Il ne fit point un long séjour dans cette ville ; il n’y passa que le temps nécessaire pour s’enquérir de la route à suivre afin de pénétrer dans l’ouest.

Les uns lui conseillaient de se rendre dans l’Ohio, où, disaient-ils, l’on vit mieux à bon marché que dans aucun autre État ; ceux-la lui recommandaient Illinois et Indiana, où il achèterait à vil prix les terres les plus fertiles de la vallée du Mississipi. Un autre lui dit : « Vous êtes Français et catholique ; pourquoi ne pas aller dans le Michigan, dont les habitants, Canadiens d’origine, parlent votre langue et pratiquent votre religion ? »

Le voyageur préféra ce dernier conseil, dont l’execution était d’autant plus facile que, pour se rendre dans le Michigan, il n’avait qu’à suivre le courant de l’émigration européenne, alors dirigée de ce côté.

Il remonta la rivière du Nord qui coule majestueuse entre deux chaînes de montagnes, passa par une infinité de petites villes qui portent de grands noms, telles que Rome, Utique, Syracuse, Waterloo. Après avoir traversé le lac Érié, long de cent lieues, et franchi le détroit *, il vit s’étendre devant lui l’immense plaine du lac Huron, fameux par la pureté de ses ondes et par ses îles consacrées au grand Manitou ; et côtoyant la rive gauche de ce lac, il pénétra dans l’intérieur du Michigan par la grande baie de Saginaw, en remontant la rivière dont cette baie tire son nom.
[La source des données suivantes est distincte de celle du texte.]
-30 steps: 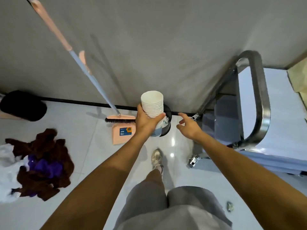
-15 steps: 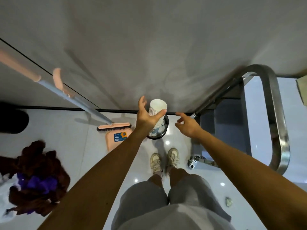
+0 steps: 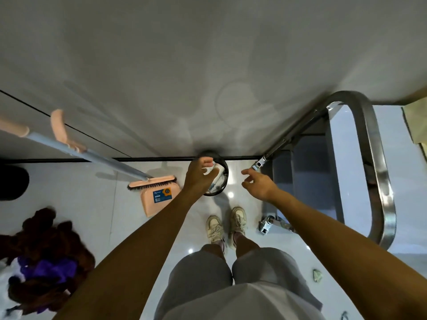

Les bords de la Saginaw sont plats comme toutes les terres qui avoisinent les grands lacs de l’Amérique du Nord ; ses eaux, dans un cours lent et paisible, s’avancent parmi des prairies qu’elles fertiliseraient de leur fraîcheur si, par de trop longs séjours, elles ne les changeaient en marécages. L’aspect de ces lieux est froid et sévère ; à travers une atmosphère chargée de vapeurs, le soleil ne projette qu’une débile clarté ; ses rayons sont pâles comme des reflets. Des joncs tremblants à la surface de l’onde ; d’innombrables roseaux rangés en haie sur chaque rive ; et au-delà, de longues herbes que la faux n’a jamais tranchées, telle est la scène monotone qui, de toutes parts, s’offre aux yeux. L’oscillation de ces joncs, le murmure de ces roseaux, le bruissement des herbes et le cri rare de quelques oiseaux plongeurs, cachés parmi les plantes flottantes, forment tout le mouvement et toute la vie de ces sauvages solitudes. En regardant au plus haut des cieux, on peut y voir un aigle qui plane avec majesté ; il suit la barque du voyageur ; tantôt immobile au-dessus d’elle, tantôt entraîné dans un vol sublime, il semble, roi du désert, observer le téméraire étranger qui pénètre dans son empire. De temps en temps apparaît une hutte sauvage ; non loin d’elle, se tient debout un Indien, impassible et muet comme le tronc d’un vieux chêne ; on dirait une antique ruine de la forêt.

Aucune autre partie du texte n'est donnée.